The eighteen-month auto move did not happen in a vacuum, and the relative frame is where the rally either looked obvious or looked underappreciated, depending on which sector you anchored against. Realty and capital goods, the two domestic-cyclical baskets that competed with auto for the same domestic-recovery narrative, delivered comparable or stronger returns over the same window, but with notably higher volatility and shallower institutional sponsorship. The PSU bank index, which began the period as the consensus long, peaked in early CY24 and then spent the rest of the window working through profit-taking, ending up well below the auto basket on the trailing one-year comparison as of December 2024.

The IT index was the most useful contrast. CY23 had ended with IT as the obvious recovery long for early CY24, on the back of US recession fears receding and a hoped-for revival in discretionary tech spending. That revival was delayed through most of CY24, and the IT index spent the year oscillating, finally putting on a sharp move only in the November and December tape as the AI-spend thesis began landing more concretely. Auto, in the same window, had delivered a substantially more linear, more institutionally-attractive return profile. For a domestic long-only fund, the auto overweight had been the single best sector call available, and the public disclosures from a handful of large mutual fund houses through CY24 confirmed that the overweight had built up steadily and was approaching its widest level in five years by the September 2024 portfolio cut.

FII flows into the auto names, read through the NSDL sectoral data through the window, showed a different pattern from the price chart. Foreign positioning had been net-buyer through the first leg, turned net-seller through the May to October 2024 stretch as the broader emerging-market flow turned cautious into the US election, and then returned as net-buyer through the November and early December window. The DII flow, however, was almost mechanically net-buyer through the entire eighteen months, which is the kind of one-way flow that explains both the magnitude and the relative calmness of the move. When the foreign book did sell through mid-CY24, the domestic mutual fund and insurance bid simply absorbed it, and the price impact was a drawdown of roughly nine to eleven percent off the September 2024 highs before the index made new ones again in November.

The historical analog

The eighteen-month auto rally between June 2023 and December 2024 was structurally most similar to the CY15-CY17 auto cycle, when a combination of post-deregulation diesel pricing, a Pay Commission tailwind, and a premiumisation push at Maruti and Eicher delivered a comparably-shaped move on the Nifty Auto. The differences mattered as much as the similarities. The CY15-CY17 cycle was carried disproportionately by Maruti and Eicher, with a much weaker contribution from the two-wheelers and a near-absent contribution from Tata Motors, which spent most of that window working through the original JLR China problem. The CY23-CY24 cycle, by contrast, was broader. Five of the top six names in the Nifty Auto contributed meaningfully to the rally, and the leadership rotated rather than concentrated.

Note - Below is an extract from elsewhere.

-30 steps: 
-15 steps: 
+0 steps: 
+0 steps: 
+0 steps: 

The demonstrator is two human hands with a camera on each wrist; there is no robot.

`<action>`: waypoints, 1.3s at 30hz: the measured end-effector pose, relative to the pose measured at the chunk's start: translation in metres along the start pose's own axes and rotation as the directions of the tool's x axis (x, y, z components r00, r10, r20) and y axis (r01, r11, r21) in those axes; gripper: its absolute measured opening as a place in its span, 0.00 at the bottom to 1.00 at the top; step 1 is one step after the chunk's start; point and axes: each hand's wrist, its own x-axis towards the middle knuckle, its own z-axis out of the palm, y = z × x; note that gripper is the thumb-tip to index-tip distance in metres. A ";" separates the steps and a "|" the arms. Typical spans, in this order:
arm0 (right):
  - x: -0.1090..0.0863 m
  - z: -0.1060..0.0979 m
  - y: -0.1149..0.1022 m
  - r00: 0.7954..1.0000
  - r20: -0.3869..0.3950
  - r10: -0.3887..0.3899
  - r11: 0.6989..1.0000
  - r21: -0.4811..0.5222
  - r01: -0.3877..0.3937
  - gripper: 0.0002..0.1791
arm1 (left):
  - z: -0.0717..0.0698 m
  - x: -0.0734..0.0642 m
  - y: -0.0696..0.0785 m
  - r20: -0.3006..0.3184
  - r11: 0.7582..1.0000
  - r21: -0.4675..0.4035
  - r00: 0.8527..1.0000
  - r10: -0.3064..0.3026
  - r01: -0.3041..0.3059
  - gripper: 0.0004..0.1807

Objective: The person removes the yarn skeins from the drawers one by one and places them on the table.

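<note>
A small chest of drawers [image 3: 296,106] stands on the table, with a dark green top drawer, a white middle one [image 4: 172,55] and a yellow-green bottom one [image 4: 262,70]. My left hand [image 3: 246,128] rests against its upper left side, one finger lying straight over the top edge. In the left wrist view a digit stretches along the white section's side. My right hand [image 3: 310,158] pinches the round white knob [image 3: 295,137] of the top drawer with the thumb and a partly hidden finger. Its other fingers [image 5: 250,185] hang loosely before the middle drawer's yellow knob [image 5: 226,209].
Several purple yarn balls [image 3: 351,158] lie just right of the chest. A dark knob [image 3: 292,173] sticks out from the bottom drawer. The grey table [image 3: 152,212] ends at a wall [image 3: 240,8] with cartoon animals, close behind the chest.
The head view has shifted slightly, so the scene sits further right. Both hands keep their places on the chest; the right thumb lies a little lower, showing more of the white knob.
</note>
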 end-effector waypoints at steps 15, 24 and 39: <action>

The other useful analog is the CY09-CY10 post-GFC recovery, where auto was the cleanest beneficiary of the stimulus-driven domestic demand bounce. That cycle ended sharply in late CY10 as commodity costs began squeezing margins ahead of any price-hike response. The CY23-CY24 cycle, again by contrast, began on a commodity tailwind rather than ended on a commodity headwind, which is part of why the operating leverage held through three earnings seasons instead of two.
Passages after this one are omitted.